(Problem) After locating the line with "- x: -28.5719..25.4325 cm" in the data that follows, return it and every later line exactly, up to and including the line with "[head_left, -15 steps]".

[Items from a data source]
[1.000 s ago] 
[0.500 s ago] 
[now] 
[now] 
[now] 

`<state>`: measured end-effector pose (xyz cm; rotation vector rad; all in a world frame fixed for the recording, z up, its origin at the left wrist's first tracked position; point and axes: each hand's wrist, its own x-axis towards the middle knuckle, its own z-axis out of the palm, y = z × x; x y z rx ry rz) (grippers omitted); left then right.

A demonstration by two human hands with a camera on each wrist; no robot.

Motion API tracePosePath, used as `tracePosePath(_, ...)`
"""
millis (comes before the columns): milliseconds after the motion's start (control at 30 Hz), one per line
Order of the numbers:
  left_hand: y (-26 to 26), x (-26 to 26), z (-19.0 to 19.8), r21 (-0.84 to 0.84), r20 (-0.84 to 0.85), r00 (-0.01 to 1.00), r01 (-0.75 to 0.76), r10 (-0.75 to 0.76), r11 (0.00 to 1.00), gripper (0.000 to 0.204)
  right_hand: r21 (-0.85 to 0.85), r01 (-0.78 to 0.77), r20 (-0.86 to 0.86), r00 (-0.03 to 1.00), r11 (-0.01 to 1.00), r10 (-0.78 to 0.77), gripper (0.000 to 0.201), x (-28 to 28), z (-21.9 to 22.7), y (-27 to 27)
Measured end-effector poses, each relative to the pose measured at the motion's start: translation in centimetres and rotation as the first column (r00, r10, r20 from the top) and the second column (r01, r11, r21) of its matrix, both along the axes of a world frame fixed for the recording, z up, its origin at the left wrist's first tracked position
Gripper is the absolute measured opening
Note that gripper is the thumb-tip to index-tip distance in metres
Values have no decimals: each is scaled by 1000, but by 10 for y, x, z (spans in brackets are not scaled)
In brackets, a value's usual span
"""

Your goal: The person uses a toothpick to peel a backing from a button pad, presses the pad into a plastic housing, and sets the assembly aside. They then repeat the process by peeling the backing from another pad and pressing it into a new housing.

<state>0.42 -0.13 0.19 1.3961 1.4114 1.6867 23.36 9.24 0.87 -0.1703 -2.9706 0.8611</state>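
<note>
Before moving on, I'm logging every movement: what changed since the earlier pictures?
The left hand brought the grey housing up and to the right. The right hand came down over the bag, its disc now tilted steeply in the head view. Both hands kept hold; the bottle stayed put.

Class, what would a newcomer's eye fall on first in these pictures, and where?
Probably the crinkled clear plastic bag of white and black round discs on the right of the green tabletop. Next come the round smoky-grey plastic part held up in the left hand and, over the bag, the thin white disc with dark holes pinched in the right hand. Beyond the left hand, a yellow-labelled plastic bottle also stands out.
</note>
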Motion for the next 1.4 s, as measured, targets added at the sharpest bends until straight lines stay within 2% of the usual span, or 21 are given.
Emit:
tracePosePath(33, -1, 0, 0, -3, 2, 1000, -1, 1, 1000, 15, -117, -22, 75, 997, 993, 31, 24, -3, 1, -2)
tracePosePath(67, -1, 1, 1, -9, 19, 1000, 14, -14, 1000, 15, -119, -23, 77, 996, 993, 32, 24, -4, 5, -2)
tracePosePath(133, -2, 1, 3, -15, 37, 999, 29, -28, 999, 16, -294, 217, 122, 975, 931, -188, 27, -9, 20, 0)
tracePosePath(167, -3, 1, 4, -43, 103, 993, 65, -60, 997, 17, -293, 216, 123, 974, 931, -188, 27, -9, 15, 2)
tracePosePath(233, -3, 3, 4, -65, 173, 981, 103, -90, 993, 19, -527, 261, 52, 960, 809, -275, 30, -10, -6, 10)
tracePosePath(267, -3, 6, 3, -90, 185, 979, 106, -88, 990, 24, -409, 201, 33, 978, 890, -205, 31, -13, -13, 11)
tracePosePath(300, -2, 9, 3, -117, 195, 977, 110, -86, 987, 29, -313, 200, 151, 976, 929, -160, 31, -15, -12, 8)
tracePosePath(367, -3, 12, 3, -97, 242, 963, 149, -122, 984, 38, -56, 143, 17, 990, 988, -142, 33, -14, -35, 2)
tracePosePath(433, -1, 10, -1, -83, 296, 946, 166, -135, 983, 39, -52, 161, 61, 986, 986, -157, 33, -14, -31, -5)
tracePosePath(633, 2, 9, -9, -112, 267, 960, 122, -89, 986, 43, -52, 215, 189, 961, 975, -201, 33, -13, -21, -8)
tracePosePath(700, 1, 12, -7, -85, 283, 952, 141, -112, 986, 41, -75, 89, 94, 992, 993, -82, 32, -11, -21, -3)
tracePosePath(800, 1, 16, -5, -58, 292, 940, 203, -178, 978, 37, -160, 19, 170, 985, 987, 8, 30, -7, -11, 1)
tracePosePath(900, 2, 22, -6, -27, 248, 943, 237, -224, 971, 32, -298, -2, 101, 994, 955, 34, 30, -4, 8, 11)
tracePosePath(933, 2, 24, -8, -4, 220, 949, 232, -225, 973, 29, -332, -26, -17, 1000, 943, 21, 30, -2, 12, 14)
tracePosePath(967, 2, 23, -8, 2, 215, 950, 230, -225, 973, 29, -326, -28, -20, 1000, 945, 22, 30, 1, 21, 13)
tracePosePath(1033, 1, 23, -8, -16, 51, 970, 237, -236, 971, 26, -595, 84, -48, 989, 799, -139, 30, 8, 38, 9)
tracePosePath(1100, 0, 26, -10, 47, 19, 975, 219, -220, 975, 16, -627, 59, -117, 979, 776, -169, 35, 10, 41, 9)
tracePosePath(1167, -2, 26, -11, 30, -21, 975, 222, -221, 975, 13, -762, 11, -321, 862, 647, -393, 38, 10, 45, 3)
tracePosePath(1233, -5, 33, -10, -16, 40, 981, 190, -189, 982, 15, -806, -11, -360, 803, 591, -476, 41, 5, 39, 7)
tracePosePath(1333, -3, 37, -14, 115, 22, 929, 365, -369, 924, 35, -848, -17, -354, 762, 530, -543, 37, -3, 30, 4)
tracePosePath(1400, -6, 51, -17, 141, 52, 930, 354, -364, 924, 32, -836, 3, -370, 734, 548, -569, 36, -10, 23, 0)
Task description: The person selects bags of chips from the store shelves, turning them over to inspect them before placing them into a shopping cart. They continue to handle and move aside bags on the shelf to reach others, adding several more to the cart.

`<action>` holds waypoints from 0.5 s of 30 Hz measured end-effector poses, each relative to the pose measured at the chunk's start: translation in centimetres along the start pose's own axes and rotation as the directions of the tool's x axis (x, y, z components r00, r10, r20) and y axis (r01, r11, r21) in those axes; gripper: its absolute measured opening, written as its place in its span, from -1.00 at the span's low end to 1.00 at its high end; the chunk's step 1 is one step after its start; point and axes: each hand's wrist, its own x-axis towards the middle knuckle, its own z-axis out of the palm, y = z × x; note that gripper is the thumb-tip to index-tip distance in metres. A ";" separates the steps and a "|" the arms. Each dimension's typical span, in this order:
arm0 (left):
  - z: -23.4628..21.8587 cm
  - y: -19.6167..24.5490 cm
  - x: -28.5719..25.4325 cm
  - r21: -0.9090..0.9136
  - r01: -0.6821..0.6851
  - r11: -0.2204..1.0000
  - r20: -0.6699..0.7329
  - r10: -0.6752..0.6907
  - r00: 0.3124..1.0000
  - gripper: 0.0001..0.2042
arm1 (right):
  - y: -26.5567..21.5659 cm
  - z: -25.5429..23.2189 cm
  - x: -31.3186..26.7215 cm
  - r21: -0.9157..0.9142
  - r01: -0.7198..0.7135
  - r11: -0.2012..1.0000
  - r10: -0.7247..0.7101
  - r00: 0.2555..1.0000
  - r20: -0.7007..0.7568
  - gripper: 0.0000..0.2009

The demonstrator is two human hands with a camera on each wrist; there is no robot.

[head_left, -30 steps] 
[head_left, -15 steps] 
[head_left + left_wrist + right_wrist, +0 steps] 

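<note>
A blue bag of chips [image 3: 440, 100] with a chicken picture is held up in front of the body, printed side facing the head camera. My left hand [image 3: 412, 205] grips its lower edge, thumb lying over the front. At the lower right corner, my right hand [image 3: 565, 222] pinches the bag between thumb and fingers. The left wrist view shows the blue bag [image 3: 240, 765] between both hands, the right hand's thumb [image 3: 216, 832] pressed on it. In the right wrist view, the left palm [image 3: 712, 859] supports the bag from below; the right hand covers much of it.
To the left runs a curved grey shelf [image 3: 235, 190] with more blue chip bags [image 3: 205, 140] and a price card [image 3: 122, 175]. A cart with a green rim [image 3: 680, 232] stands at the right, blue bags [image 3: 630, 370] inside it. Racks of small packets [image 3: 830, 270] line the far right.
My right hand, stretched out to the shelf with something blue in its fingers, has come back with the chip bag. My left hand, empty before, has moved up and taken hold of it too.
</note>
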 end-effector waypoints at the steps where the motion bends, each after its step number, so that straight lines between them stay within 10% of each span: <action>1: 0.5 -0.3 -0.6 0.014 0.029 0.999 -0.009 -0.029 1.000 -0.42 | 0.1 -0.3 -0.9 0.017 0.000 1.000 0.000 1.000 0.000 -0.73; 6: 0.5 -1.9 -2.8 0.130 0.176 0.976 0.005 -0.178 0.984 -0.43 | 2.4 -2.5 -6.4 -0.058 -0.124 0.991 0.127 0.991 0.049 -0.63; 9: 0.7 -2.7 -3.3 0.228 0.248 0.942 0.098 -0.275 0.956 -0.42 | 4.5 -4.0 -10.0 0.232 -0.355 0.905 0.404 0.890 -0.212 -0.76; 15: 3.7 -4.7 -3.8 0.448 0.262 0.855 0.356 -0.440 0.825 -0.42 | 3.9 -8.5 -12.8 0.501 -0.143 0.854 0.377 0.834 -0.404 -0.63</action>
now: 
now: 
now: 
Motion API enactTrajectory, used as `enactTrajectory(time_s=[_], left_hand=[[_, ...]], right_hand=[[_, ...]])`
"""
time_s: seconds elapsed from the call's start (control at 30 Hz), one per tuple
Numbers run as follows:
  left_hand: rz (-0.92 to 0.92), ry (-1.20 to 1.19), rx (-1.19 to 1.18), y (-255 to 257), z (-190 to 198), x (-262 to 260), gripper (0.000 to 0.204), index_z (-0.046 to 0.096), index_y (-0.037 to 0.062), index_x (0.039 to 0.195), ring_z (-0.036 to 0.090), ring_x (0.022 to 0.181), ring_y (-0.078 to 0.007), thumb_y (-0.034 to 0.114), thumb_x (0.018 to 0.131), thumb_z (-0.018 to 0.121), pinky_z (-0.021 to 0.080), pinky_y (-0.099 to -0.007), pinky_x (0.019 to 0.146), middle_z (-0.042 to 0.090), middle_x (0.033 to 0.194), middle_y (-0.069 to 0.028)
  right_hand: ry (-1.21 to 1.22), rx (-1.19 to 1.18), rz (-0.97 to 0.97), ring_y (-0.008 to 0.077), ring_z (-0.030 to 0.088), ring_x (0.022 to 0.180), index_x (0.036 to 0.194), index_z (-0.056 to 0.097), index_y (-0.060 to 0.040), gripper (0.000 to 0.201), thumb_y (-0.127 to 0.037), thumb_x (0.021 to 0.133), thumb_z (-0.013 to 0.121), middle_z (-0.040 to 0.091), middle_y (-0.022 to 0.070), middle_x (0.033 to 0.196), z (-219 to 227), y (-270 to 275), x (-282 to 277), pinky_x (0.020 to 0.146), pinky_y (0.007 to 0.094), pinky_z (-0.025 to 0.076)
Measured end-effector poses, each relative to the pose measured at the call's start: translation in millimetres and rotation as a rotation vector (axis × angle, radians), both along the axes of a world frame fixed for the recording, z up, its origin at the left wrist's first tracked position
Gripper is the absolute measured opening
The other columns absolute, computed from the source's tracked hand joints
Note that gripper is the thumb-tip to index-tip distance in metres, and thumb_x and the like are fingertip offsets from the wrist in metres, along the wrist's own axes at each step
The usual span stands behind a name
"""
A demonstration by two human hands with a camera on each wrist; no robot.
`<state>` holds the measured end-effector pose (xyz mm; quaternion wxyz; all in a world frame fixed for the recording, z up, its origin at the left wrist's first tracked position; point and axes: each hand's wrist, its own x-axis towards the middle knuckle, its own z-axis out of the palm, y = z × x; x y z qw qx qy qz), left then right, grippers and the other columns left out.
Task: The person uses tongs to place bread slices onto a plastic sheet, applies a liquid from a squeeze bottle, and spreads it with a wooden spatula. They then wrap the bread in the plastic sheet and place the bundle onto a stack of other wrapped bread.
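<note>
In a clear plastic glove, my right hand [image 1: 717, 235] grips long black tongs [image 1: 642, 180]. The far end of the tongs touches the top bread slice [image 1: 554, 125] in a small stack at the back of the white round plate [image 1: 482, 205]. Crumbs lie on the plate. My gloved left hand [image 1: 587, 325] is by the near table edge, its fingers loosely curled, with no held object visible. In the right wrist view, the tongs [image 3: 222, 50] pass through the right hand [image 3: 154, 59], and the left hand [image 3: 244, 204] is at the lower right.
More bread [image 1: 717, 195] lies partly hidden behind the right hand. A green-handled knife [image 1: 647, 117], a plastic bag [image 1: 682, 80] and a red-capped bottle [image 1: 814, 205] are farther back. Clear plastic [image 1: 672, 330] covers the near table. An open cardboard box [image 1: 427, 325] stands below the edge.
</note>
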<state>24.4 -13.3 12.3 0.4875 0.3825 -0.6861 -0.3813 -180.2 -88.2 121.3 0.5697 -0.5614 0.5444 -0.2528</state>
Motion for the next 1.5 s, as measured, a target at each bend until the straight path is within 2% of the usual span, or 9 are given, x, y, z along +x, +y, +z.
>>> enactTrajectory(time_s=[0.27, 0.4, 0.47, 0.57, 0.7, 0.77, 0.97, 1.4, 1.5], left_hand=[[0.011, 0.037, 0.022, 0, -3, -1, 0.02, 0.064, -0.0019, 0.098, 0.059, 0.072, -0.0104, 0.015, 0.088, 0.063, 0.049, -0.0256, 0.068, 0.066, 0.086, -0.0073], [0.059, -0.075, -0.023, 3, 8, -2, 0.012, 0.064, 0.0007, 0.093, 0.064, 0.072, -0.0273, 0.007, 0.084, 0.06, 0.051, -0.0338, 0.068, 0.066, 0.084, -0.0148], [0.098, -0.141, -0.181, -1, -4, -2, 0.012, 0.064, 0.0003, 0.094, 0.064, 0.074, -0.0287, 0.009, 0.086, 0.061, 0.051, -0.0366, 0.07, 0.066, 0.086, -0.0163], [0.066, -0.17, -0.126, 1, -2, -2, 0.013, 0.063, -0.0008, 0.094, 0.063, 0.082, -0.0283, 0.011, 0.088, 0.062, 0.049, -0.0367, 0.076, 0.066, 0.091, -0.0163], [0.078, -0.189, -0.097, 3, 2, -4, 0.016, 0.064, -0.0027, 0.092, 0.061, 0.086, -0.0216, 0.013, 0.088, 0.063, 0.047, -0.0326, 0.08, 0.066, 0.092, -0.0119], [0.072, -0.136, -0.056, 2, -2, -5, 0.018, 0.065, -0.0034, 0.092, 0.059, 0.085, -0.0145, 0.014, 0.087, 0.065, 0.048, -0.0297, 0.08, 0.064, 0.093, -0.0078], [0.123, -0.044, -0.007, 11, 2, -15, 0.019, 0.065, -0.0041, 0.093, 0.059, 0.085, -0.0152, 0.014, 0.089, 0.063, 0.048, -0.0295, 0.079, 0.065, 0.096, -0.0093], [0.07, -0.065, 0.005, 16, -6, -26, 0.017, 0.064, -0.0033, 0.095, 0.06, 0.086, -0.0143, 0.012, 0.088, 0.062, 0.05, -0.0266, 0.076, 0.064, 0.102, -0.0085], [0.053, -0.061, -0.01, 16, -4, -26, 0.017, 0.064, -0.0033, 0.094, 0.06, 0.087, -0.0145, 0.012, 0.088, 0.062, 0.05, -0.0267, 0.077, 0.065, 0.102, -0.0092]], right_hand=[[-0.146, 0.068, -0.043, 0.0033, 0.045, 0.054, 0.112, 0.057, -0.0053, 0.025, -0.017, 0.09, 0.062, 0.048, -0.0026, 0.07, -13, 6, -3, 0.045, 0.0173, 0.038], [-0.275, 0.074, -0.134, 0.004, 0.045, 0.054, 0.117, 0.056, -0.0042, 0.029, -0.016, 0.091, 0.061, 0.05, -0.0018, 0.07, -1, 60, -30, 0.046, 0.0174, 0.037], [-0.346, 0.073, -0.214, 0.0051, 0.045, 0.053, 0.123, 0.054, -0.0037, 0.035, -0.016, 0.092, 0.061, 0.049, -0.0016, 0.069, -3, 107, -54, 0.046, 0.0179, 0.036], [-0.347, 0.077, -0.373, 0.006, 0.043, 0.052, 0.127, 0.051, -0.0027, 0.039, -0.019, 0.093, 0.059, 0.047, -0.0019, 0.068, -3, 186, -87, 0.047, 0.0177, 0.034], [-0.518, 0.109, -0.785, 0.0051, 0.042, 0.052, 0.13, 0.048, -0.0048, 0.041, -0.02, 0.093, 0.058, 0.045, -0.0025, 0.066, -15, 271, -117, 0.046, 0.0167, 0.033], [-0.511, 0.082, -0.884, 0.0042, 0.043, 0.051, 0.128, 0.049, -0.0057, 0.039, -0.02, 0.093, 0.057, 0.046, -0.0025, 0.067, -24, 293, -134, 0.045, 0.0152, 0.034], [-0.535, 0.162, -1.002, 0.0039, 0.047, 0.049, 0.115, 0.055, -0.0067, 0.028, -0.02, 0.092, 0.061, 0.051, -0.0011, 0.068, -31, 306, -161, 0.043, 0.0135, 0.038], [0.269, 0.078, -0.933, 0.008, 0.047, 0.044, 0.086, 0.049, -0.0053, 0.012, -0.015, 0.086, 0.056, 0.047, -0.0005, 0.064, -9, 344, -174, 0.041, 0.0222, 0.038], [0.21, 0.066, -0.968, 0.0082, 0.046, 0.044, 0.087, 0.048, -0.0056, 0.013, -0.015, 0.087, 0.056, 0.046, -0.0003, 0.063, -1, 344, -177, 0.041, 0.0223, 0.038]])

(Solution)
  - x: -28.5719..25.4325 cm
  - r21: -0.9090..0.9136
  - r01: -0.6821..0.6851
  - r11: -0.2204..1.0000
  - r20: -0.6699..0.7329
  - r10: -0.6752..0.6907
  - r00: 0.3124..1.0000
  - gripper: 0.0001..0.2042
arm1 (right):
  - y: -26.5567..21.5659 cm
  - z: -25.5429..23.2189 cm
  - x: -31.3186..26.7215 cm
  - r21: -0.9157..0.9142
  - r01: -0.7198..0.7135
  - r11: -0.2012..1.0000
  - r10: -0.7247..0.7101
  - r00: 0.2555..1.0000
  - r20: -0.7007..0.7568
  - gripper: 0.0000..0.2009

The demonstrator is two human hands with a camera on each wrist; there is no robot.

[head_left, -30 steps] 
[head_left, -15 steps] 

The output contains the complete answer to the exercise.